Failing to surmount partisan politics
Equating the struggle to overcome the coronavirus to a war for national survival seems like a thing of the past — a distant past. Apparently, President Trump no longer views himself as a wartime commander-in-chief.
The coronavirus war is practically won. Call out the Blue Angels for a national flyover. The president is in a post-war state of mind.
While COVID-19 mitigation was never the equivalent of World War II, there are certain similarities — shared sacrifice maybe being the most important.
President Trump has failed on so many fronts in this crisis. He’s failed especially to summon a spirit of home front solidarity. Once again it must be said: Donald John Trump is no Franklin Delano Roosevelt.
Now, it’s easy from this distance to claim FDR’s judgments during the years of World War II were always right. Time flattens all curves, or bumps in the road. Roosevelt had his share of lapses, but he nearly always made up for them, which is more than can be said so far for Trump.
To cite a few examples:
n Months before the U.S. entry into the war, FDR convened a White House meeting with his top military advisors, including new Army chief of staff Gen. George C. Marshall.
As Marshall later recalled, Roosevelt went on and on about the need to ramp up airplane production. Forget about ground troops, new rifles, and tanks. The airplane was the thing.
The president asked each of those in attendance what he thought. There wasn’t a dissenting voices in the room, except Marshall’s.
“I am sorry, Mr. President, but I don’t agree with that at all,” the general said.
Marshall thought he maybe had blundered his way out the door. The other brass at the meeting thought so. They came up to Marshall to wish him well on his next assignment.
To FDR’s credit, he not only listened, but took the advice of the Army chief. He learned to trust Marshall, not because Marshall was always right, but because he always told the commander-in-chief the truth, as he saw it.
Advisors didn’t have to tread lightly around Franklin Roosevelt.
n On more than one occasion Roosevelt vented his frustration with the press. Returning from a meeting with British prime minister Winston Churchill, FDR noted, “The radio talks … and the commentators are mostly silly or very mendacious!”
Returning to Washington, the president complained, “I fear 50 news hawks will meet us. That part will be harder than the conference itself.”
These were private remarks. FDR never publicly complained about media questions. He didn’t target reporters. He didn’t think or express the idea that the press was “the enemy of the people.”
n As for politics, FDR remained capable of playing the game at the highest, or lowest, levels.
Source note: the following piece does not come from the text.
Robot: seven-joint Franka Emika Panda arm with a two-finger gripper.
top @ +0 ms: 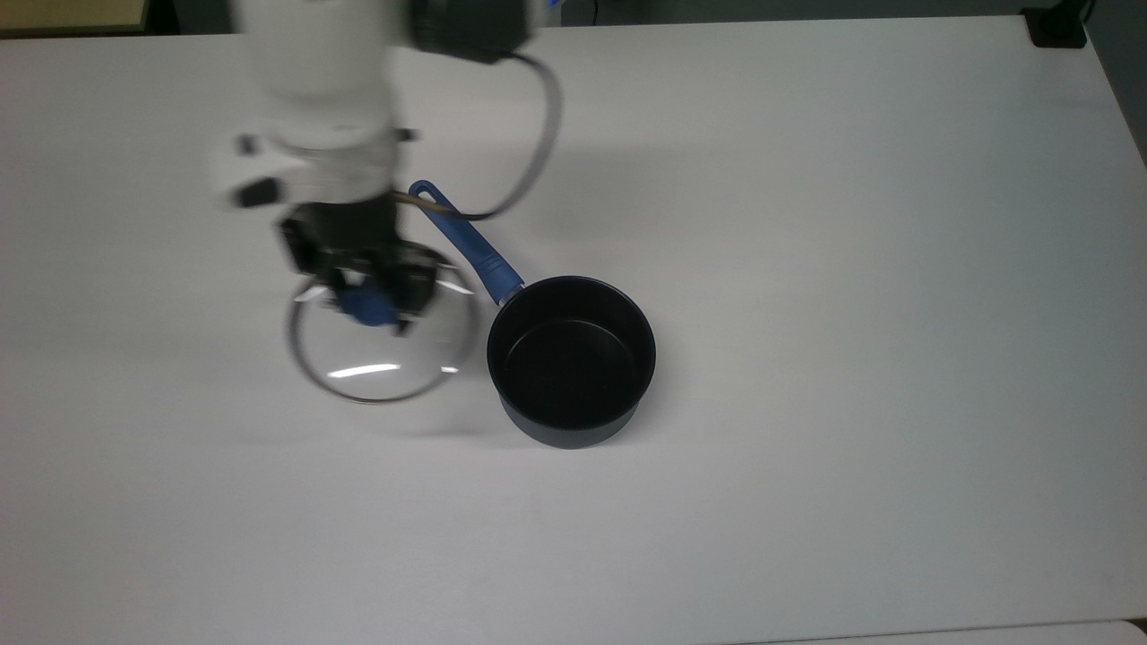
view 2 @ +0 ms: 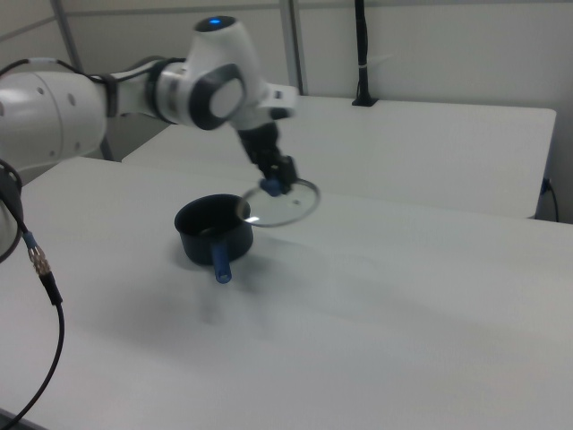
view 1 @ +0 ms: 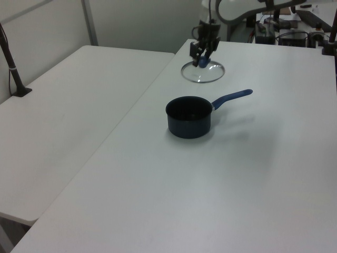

As war loomed, in 1940, he made what might be the all-time presidential duplicitous political statement. Just days before that year’s tough campaign came to an end, he told anxious American mothers that “your boys are not going to be sent into any foreign war,” when he knew such was all but inevitable, given the near certainty that the U.S. would someday be attacked.
Asked by aides to explain himself, the president said if attacked, the war would no longer be a “foreign” one.
In a sense, FDR had already redeemed himself by engineering, in the teeth of fierce opposition, a deal to provide the British with the ships they needed to carry on the war against the Nazis.
As one biographer observed, “After years of fox-like retreats and evasions, he took the lion’s role. He assumed the responsibility and taken the risk.”
That’s what presidents – great, effective presidents – do.
In the aftermath of the Japanese attack on Pearl Harbor, the president, a Democrat, sought an “adjournment of party politics.”
“It was one of his favorite roles,” according to historian James MacGregor Burns. FDR relished being the “high-minded chief of state acting for the whole country, rising above sordid group and party interests.”
Roosevelt stayed out of the 1942 mid-term congressional elections with one exception: he voiced support for Republican senator George Norris of Nebraska.
FDR’s bipartisanship, even non-partisanship, while not always or necessarily visible, was a long-standing theme. In 1920, when running for vice president, he stated that World War I was “won by Republicans as well as Democrats. Men of all parties served in our armed forces. Men and women of all parties served the government at home.
“It would therefore {ill} serve our high standards should any person in the heat of political rivalry seek to manufacture political advantage out of a nationally conducted struggle.”
Men and women of all political stripes have died in the current pandemic. Likewise, we have no idea about the political leanings of the doctors, nurses, grocery and drug store clerks, truckers, and other front line workers who have braved the epidemic to serve the rest of us.
President Trump specializes in slicing and dicing the country into blues and reds. What a shame the president has been unable to rise up partisan divisions at this time of national crisis.